Thirty-four people died when Mumbai experienced its worst floods in more than a decade on Aug. 28 through Aug. 29, with the hardest-hit areas reporting as much as 150 mm (6 inches) of rain within an hour, according to forecaster AccuWeather. On Aug. 31 in Karachi, 23 people were killed when the city was swamped by 48 mm of rain.

Meanwhile, two rounds of flooding in Bangladesh this year added to its import bill after the government was forced to bring in 1.5 million tons of rice after six years of self-sufficiency.

Flooding accounted for 47 percent of all weather-related global disasters between 1995-2015, the United Nation’s Office for Disaster Risk Reduction said in a report. Of the 2.3 billion people affected, 95 percent were in Asia. In a region that houses three of the world’s 10 most-populated countries -- India, Pakistan and Bangladesh -- the cost to lives and livelihoods adds up.

Absence of resiliency planning by governments in public infrastructure projects, fuel supplies and electricity distribution networks suggest that problems arising out of changing weather patterns are likely to continue to pose significant threats, according to Siddharth Goel, a senior analyst at Control Risks.

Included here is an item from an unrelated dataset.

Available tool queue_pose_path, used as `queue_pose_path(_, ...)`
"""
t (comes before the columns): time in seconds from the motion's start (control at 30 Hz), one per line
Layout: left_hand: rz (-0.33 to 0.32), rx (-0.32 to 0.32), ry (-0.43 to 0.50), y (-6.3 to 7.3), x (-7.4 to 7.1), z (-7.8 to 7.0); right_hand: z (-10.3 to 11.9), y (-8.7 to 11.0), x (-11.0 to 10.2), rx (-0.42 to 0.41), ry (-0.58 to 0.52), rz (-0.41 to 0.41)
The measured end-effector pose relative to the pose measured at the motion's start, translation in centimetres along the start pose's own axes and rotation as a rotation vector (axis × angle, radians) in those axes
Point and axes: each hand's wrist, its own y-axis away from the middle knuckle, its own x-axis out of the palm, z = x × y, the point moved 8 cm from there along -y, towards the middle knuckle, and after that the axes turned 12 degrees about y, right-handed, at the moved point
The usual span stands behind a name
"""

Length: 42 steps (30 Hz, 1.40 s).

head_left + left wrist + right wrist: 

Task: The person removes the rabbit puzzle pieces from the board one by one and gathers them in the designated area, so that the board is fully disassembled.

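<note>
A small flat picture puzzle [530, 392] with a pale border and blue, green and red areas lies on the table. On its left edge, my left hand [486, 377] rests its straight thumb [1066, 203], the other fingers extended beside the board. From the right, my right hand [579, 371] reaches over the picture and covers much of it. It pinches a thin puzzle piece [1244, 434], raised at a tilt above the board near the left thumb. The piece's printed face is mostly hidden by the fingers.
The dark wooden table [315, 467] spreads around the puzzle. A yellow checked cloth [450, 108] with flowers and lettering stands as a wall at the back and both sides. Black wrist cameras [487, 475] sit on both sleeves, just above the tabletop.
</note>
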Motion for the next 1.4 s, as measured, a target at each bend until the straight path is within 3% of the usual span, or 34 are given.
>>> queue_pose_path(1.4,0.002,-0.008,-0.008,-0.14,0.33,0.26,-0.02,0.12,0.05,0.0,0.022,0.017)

South Asia Cities Face $215 Billion-Worth Extreme Rainfall Risks

Urban Sprawls

While companies in South Asia aren’t known to have realigned investment plans because of weather-related disruptions, more managers are trying to understand flood-related risks to cut losses, Goel said.

Most of these are infrastructural risks, including electricity and technology backups for companies, costs of repairing dams, roads, embankments for governments and the provision of flood relief, said Arivudai Nambi Appadurai, senior researcher at WRI.

Appadurai, who studied the 2015 floods caused by 17 days of continuous rains in his home town Chennai and this year’s floods near Nepal’s capital Kathmandu, said planners need to adapt by changing the way cities build infrastructure.

“How can we blame only climate change when our storm drains are clogged?” Appadurai said by phone from Chennai. “And all of these risks are exacerbated by the unplanned expansion of our urban sprawls.”

Investments, Planning

Lack of city planning means about 130 million people, equal to the population of Japan, live in slums or informal settlements across South Asia, according to the World Bank. These settlements, which often house small-and-medium sized businesses like the Dharavi slums in Mumbai, suffer the worst flood damages.

With almost 250 million more people expected to live in South Asian cities by 2030, investment in climate change-resilient urban infrastructure is gaining new urgency. India, Bangladesh and Nepal are currently investing more than $32 billion on building 78 water projects to combat flooding, according to BMI research.

With once-in-a-100-year freak weather events now taking place every three-to-four years, policy makers and central banks must factor in climate risks when formulating plans, said Raghuram Rajan, India’s former central banker, in an interview.

“It’s time policy makers take these risks into account,” Rajan said. “They absolutely should.”